5.2.1 Racial Context
Furthermore, when considering racial context, we note that the model performs worse in minority neighborhoods than in white neighborhoods. This indicates that it does not generalize across racial contexts.
mae_x_race %>%kbl(caption ="MAE by Race Context and Model") %>%kable_minimal(full_width = F)
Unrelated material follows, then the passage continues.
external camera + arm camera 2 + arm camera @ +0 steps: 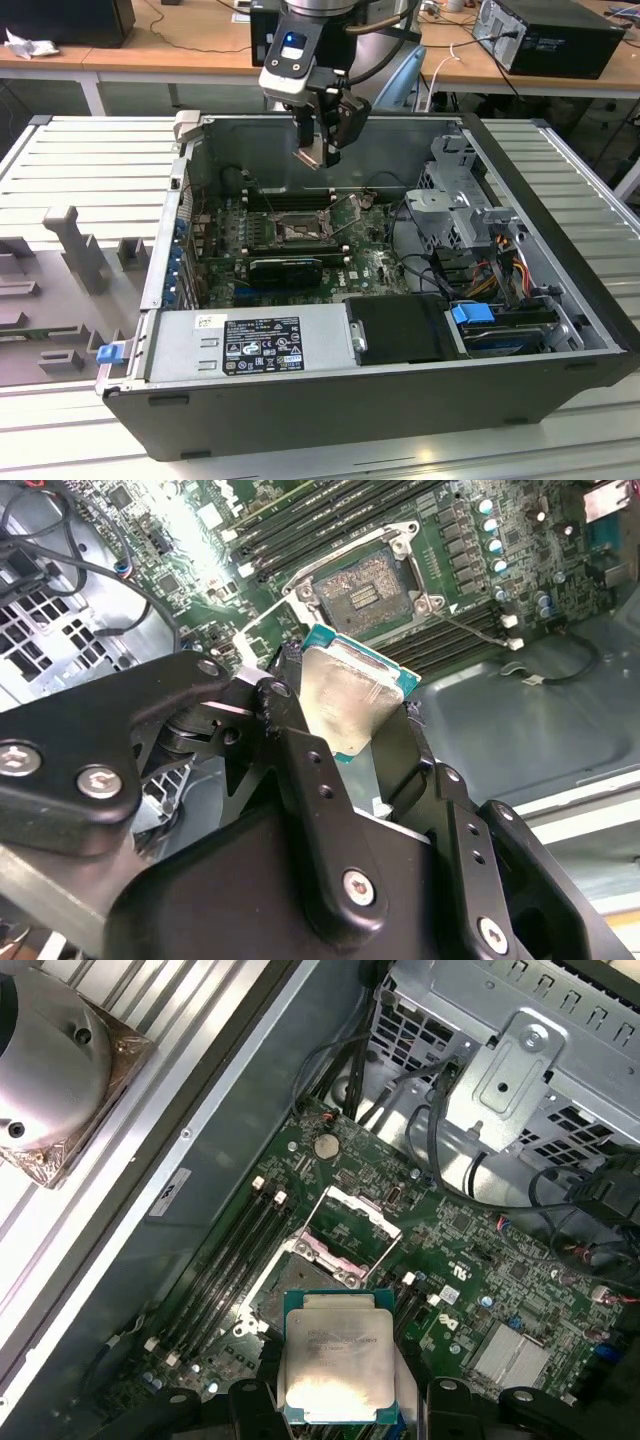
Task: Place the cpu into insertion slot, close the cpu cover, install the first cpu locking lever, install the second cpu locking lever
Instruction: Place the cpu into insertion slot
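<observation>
Arm: the arm [300, 50] comes down from above the far wall of the open case, its wrist turned downward.
Gripper: the black gripper [325, 145] hangs in the air inside the case, above the motherboard [370, 265]. In both wrist views its two fingers [285, 705] are clamped on opposite edges of the cpu.
Cpu: the cpu [338, 1360] is a flat square chip with a pale silver-grey metal face and a green border. It is held tilted and clear of the board. In the second wrist view [345, 700] glare washes over its face. It sits above and just short of the socket, touching nothing but the fingers.
Cpu cover: the cpu cover [365, 1208], a thin silver frame with a square window, stands swung up on its hinge, off the socket.
Insertion slot: the insertion slot [365, 585] lies uncovered, its dark centre ringed by a silver rim on the green board.
Memory slots: long black memory slots [225, 1250] run alongside the socket.
Expansion card: a black expansion card [285, 268] lies on the nearer side of the socket in the exterior view.
Case: the case [400, 400] lies on its side with a grey power supply [250, 345] along its near wall.
Desk: a ribbed silver desk [90, 160] carries the case.
</observation>
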Motion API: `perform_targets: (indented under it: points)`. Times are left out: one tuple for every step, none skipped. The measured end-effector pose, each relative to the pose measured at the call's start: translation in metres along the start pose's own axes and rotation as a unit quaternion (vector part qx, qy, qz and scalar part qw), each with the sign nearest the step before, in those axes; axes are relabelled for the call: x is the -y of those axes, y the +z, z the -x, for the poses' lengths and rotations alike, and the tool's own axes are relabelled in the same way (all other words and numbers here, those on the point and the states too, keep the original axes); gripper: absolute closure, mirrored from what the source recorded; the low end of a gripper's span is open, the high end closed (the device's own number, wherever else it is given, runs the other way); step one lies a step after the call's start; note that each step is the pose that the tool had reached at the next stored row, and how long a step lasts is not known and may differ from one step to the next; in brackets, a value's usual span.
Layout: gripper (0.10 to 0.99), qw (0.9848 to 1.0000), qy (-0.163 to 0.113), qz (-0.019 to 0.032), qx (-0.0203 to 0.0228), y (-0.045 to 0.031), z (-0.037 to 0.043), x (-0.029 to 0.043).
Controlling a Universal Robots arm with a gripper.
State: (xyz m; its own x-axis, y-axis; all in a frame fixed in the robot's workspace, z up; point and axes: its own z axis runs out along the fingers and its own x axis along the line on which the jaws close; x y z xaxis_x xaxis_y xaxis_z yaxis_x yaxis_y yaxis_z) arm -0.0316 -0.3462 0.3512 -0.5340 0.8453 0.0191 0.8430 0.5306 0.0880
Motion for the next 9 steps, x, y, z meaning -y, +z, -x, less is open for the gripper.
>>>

MAE by Race Context and Model
race_context
cv_avg_error
spcv_avg_error
lag_cv_avg_error
lag_spcv_avg_error
Majority Non-White
10.930919
11.077264
10.321334
10.530307
Majority White
7.448051
73.450550
6.139702
6.287381
NA
4.047303
4.068974
2.947341
2.962322
6 Conclusion
Above, we evaluated the effectiveness of a Poisson regression in predicting illegal dumping across Philadelphia. We assessed the utility of incorporating spatial process into our dataset and compared the merits of random k-fold cross validation versus spatial cross validation at the neighborhood level. We evaluated the accuracy and generalizability of all models and found that the model that incorporated spatial process meaningfully outperformed the model that did not. However, spatial cross-validation revealed that the model does not generalize well across neighborhoods. Furthermore, we found that it does not generalize well across racial contexts. Lastly, we compared the model to a more traditional hotspot prediction approach using a kernel density estimate and found that it did not offer much in the way of improvement.
As a result of these findings, we do not recommend that this model be put into production. Given its limited accuracy and generalizability, especially compared to simpler approaches such as a KDE, it is not worth the effort invested. We found, furthermore, that it is highly sensitive to input parameters such as the cell size of the hexagon grid, or the class breaks used to define risk classes for prediction (quantile breaks were more effective at capturing risk than Jenks breaks, despite the skewed distribution of dumping complaints). In the course of our work, we found that other models, such as a regression tree, spatial lag regression, or geographically weighted regression, performed better and may be preferrable, too. In sum, given the sensitivity of the model to input parameters and its limited improvement over simpler approaches, we do not recommend using it.